Daqui a nove dias tem início o horário eleitoral gratuito no rádio e na televisão. Durante muito tempo, esse período foi esperado com ansiedade por políticos e marqueteiros, pois seria um divisor de águas nas campanhas. Nos programetes radiofônicos e televisivos, haveria a possibilidade de passar propostas e características dos candidatos para milhões de pessoas de uma só vez. Foi assim, por exemplo, que o médico Enéas Carneiro (imagem) se tornou conhecido nacionalmente com apenas quinze segundos na campanha da TV em 1989. Na eleição seguinte, em 1994, chegou em terceiro lugar no pleito, com 4,5 milhões de votos, atrás apenas de Fernando Henrique Cardoso e Luiz Inácio Lula da Silva.
A importância do horário eleitoral gratuito, no entanto, dilui-se desde então. Com o advento da internet, daTV a cabo e do streaming, além do desinteresse das novas gerações pelas mídias tradicionais, o público passou a dar menor importância às mensagens partidárias que passam obrigatoriamente na televisão e nas ondas radiofônicas.

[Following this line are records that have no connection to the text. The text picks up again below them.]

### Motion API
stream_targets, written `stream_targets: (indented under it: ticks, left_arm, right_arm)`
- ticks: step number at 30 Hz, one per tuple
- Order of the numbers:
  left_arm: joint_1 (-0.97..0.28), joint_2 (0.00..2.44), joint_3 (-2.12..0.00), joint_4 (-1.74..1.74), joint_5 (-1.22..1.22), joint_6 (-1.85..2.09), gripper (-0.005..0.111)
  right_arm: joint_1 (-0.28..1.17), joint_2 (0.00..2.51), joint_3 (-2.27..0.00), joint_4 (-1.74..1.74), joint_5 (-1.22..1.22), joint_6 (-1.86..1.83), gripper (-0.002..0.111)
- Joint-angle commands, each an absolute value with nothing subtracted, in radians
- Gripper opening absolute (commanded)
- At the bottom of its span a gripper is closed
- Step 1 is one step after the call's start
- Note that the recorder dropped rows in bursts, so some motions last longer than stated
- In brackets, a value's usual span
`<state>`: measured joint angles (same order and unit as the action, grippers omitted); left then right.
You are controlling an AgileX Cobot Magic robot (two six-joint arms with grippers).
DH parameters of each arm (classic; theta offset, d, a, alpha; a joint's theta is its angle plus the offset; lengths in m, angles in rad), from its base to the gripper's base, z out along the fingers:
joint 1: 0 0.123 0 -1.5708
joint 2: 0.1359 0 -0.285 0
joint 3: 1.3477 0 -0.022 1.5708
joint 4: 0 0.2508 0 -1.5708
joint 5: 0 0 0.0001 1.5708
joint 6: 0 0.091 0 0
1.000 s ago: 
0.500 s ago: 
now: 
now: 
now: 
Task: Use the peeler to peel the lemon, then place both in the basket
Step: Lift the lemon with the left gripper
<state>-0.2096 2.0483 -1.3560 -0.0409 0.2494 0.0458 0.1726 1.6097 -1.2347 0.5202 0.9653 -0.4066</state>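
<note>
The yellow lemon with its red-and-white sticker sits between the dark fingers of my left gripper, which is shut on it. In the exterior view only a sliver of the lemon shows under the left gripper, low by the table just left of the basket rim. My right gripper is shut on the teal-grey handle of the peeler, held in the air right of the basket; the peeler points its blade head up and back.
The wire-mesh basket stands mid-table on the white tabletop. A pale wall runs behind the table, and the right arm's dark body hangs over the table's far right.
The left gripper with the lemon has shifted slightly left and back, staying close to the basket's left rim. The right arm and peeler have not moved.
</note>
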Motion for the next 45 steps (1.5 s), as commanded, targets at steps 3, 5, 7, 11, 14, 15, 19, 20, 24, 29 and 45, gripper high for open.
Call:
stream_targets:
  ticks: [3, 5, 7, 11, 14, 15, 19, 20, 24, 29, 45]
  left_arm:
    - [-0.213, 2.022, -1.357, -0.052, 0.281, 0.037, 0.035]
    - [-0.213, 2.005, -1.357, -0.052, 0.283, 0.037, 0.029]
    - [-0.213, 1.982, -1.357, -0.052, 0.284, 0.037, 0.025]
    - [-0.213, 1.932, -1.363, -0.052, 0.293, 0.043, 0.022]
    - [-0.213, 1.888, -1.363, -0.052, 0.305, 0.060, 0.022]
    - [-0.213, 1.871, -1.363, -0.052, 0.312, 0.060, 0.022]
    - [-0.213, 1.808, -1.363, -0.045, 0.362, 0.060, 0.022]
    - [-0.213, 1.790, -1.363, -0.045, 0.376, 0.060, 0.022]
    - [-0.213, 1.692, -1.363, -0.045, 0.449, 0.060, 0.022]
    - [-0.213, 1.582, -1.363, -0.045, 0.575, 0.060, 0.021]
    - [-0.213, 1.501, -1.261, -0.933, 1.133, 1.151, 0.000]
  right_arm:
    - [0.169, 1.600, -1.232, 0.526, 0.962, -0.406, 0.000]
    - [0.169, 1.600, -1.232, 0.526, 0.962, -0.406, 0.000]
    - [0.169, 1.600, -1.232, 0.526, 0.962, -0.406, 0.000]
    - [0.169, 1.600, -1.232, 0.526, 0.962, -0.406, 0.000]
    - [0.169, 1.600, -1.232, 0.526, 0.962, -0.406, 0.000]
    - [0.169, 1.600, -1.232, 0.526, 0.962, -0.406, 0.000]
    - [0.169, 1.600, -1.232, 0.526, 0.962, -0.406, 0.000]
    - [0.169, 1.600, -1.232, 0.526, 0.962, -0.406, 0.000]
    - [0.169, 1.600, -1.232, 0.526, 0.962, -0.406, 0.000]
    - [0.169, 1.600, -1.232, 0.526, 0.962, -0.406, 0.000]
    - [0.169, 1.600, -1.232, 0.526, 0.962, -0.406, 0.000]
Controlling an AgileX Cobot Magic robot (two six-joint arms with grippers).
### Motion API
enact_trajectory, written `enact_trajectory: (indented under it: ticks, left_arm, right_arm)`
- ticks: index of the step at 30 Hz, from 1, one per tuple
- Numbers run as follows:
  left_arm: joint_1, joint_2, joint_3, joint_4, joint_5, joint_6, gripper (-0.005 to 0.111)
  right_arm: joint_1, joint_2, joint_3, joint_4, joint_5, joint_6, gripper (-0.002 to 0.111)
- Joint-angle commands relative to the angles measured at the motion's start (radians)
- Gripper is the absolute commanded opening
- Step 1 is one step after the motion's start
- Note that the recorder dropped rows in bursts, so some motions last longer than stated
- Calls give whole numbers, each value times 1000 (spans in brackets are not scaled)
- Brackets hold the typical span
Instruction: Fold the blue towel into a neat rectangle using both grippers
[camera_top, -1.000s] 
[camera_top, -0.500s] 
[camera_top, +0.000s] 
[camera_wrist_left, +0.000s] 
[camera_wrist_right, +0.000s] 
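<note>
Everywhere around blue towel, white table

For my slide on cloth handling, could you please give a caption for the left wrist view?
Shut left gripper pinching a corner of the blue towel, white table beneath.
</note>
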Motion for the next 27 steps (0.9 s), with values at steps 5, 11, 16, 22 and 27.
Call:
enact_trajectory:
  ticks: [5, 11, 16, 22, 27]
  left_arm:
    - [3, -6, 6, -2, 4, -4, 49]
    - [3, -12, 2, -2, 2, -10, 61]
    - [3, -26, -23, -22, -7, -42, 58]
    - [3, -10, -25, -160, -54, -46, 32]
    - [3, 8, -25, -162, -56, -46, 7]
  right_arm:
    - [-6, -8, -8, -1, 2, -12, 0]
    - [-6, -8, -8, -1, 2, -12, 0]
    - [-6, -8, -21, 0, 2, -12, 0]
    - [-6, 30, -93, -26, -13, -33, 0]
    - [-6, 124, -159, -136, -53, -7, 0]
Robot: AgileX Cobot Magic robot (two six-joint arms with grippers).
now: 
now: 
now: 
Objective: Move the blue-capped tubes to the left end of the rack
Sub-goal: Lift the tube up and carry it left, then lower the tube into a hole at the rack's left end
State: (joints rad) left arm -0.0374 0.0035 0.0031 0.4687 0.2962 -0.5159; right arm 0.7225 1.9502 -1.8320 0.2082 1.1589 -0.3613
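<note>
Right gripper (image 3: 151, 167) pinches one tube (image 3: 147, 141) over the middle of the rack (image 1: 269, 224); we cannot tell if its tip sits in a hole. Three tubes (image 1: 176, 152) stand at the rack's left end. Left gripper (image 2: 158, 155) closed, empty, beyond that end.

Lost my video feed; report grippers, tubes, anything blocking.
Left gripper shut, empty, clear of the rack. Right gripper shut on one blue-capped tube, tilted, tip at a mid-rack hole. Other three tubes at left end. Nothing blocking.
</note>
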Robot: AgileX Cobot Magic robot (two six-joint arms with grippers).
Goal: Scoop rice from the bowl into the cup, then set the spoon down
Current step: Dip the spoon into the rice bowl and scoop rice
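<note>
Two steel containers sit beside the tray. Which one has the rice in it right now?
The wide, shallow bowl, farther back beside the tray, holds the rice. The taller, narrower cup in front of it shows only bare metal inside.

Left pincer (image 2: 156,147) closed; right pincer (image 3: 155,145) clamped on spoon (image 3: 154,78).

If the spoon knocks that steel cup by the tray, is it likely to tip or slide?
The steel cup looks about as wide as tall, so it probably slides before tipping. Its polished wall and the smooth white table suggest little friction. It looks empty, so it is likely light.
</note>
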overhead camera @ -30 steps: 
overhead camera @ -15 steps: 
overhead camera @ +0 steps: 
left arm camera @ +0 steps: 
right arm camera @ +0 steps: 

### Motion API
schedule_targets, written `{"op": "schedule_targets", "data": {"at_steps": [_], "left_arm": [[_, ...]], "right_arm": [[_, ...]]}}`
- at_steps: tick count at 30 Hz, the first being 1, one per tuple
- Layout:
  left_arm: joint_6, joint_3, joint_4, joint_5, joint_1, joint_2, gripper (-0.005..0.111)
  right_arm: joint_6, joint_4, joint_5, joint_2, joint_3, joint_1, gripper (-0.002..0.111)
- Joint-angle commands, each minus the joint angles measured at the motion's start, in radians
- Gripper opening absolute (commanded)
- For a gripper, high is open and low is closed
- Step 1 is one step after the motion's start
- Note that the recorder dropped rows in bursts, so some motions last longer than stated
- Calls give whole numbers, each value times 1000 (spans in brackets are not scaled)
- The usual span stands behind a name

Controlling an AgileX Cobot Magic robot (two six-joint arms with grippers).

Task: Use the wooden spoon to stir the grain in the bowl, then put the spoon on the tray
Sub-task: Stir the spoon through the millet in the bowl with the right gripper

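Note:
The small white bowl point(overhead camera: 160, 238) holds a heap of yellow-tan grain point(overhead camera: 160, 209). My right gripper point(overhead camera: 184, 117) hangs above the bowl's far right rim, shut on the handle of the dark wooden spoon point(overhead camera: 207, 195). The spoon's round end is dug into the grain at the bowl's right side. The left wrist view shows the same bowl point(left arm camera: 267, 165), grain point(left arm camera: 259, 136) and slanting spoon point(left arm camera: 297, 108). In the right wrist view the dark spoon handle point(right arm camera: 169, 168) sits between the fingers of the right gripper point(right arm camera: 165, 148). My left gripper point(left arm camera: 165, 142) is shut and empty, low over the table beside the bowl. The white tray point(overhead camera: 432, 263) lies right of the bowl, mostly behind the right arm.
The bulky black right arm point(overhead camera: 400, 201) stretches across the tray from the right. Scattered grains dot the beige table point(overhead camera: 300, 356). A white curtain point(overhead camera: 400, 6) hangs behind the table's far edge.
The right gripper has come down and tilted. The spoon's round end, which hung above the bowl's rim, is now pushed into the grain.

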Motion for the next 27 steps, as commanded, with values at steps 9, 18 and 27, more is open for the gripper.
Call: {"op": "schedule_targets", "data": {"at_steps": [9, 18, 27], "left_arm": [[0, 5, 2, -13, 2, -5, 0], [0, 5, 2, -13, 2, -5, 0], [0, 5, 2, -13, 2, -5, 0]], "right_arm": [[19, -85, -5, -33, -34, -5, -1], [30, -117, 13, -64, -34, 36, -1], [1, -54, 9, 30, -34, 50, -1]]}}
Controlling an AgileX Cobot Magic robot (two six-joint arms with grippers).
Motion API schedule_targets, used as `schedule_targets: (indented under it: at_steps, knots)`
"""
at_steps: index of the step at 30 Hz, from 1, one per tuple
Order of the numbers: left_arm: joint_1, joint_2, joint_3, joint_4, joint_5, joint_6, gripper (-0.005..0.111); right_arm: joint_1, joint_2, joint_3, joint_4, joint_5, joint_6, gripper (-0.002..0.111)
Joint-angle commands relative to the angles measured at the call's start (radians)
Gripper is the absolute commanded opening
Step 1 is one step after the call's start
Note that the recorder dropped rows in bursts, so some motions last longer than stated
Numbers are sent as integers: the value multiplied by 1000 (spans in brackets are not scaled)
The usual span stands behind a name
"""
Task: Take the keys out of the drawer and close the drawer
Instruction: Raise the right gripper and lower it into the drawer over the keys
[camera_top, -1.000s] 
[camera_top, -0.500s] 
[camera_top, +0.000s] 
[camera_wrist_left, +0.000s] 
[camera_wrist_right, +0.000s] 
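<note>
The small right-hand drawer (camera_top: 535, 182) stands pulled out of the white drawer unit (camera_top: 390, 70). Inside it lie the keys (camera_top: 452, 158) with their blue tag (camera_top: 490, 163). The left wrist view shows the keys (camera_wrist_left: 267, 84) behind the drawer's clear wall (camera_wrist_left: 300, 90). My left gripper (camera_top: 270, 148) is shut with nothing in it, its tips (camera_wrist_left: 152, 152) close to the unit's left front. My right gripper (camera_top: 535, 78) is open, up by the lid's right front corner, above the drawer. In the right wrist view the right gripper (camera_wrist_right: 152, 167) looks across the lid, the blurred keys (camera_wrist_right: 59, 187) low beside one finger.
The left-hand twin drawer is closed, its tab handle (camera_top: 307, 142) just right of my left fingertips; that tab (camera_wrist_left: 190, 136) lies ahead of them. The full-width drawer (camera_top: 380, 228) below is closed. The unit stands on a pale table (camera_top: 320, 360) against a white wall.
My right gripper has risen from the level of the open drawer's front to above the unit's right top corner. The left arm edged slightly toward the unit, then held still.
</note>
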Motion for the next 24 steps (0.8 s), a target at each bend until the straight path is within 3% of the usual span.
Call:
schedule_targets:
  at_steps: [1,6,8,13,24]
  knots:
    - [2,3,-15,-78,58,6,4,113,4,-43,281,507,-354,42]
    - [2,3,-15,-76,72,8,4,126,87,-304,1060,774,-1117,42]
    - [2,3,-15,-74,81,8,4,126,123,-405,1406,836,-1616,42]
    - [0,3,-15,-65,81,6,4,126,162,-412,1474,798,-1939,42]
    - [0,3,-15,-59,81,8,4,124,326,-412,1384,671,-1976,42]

Antes, as emissoras de TV eram praticamente a única opção de lazer noturno que as famílias tinham, não importava a classe econômica. Hoje, no entanto, uma parte considerável dos brasileiros não vê mais TV aberta durante a programação normal. E este contingente de pessoas não deve sintonizar os canais abertos justamente para ver o que dizem os políticos.
Um recorte específico da última pesquisa BTG/Nexus mostra que os eleitores de baixa renda e os aposentados são aqueles que ainda se interessam muito pela propaganda gratuita. Entre quem ganha entre um e dois salários-mínimos por mês, 76% têm muito interesse em ver as mensagens dos candidatos pela TV e pelo rádio. Entre quem ganha acima de cinco salários-mínimos, entretanto, esse índice é de 35%.
Mesmo assim, uma outra pesquisa, esta do Instituto Quaest, mostra que 35% dos eleitores que ganham até dois salários-mínimos se declaram independentes. Como esse extrato eleitoral deve decidir a eleição polarizada, isso quer dizer que ainda vale a pena investir nesse tipo de comunicação.
Somente quatro candidatos à presidência terão tempo no horário gratuito que começa em 28 de agosto: Lula, Flávio Bolsonaro, Ronaldo Caiado e Augusto Cury. Romeu Zema e Renan Santos estão fora porque seus partidos (Novo e Missão, respectivamente) não conseguiram cumprir os requisitos da chamada cláusula de barreira (mínimo de votos nacionais ou tamanho de bancada de deputados federais).
Destes, o presidente é quem tem o maior tempo de campanhas, cerca de cinco minutos e meio, seguido por Flávio, com pouco mais de quatro minutos. De qualquer forma, uma programação muito extensa nestes blocos de propaganda não é exatamente uma garantia de vitória.
O deputado federal Ulysses Guimarães, por exemplo, tinha cerca de 22 minutos diários no horário eleitoral de 1989. O chamado Sr. Diretas parecia gravar seus programas a contragosto, tinha uma dicção ruim e terminava seus pronunciamentos com um gesto que foi apelidado pelos adversários de “xô, galinha”. Seu programa eleitoral parecia uma tortura para os telespectadores – e para o próprio candidato. Resultado: Ulysses chegou em sétimo lugar, perdendo para Fernando Collor, Lula, Leonel Brizola, Mario Covas, Paulo Maluf e Guilherme Afif. Uma boa comunicação ajuda em um pleito; mas sem um bom candidato, não tem marqueteiro que resolva a parada.